Task prompt: I'd like the full listing transcribed exactly, with no images included.

Dataset section:
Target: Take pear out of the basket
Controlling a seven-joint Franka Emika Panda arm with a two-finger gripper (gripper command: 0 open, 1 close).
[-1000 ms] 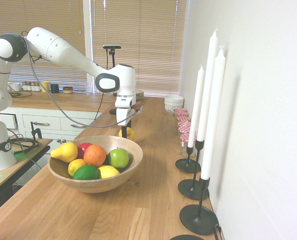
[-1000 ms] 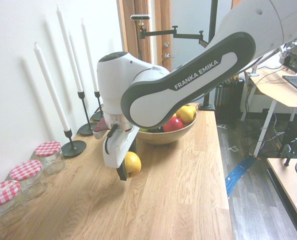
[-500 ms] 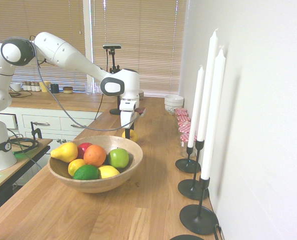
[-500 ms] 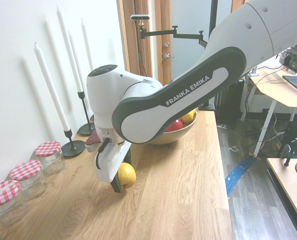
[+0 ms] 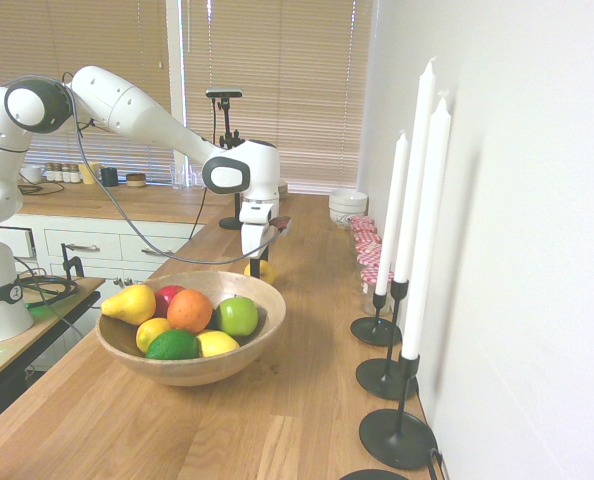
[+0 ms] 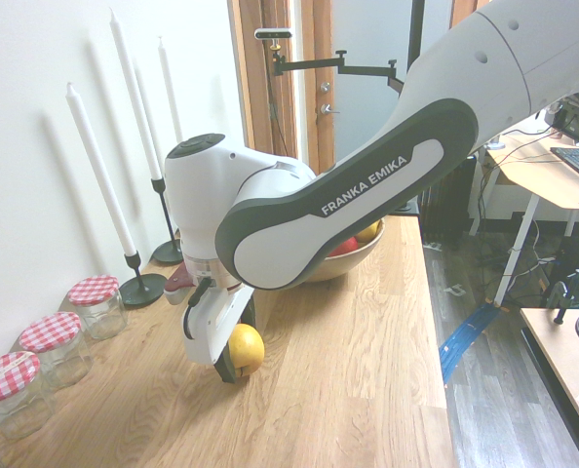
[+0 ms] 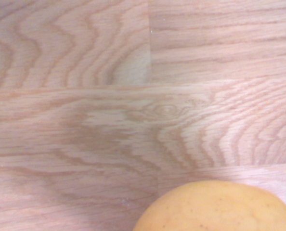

Response for this exercise:
Target: Take pear out of the basket
Controlling a seven-joint Franka Emika Panda arm with a two-finger gripper (gripper command: 0 open, 1 close).
[-1000 ms] 
[-1000 ms] 
[-500 ms] 
[-500 ms] 
[+0 ms] 
[+0 ms] 
[+0 ms] 

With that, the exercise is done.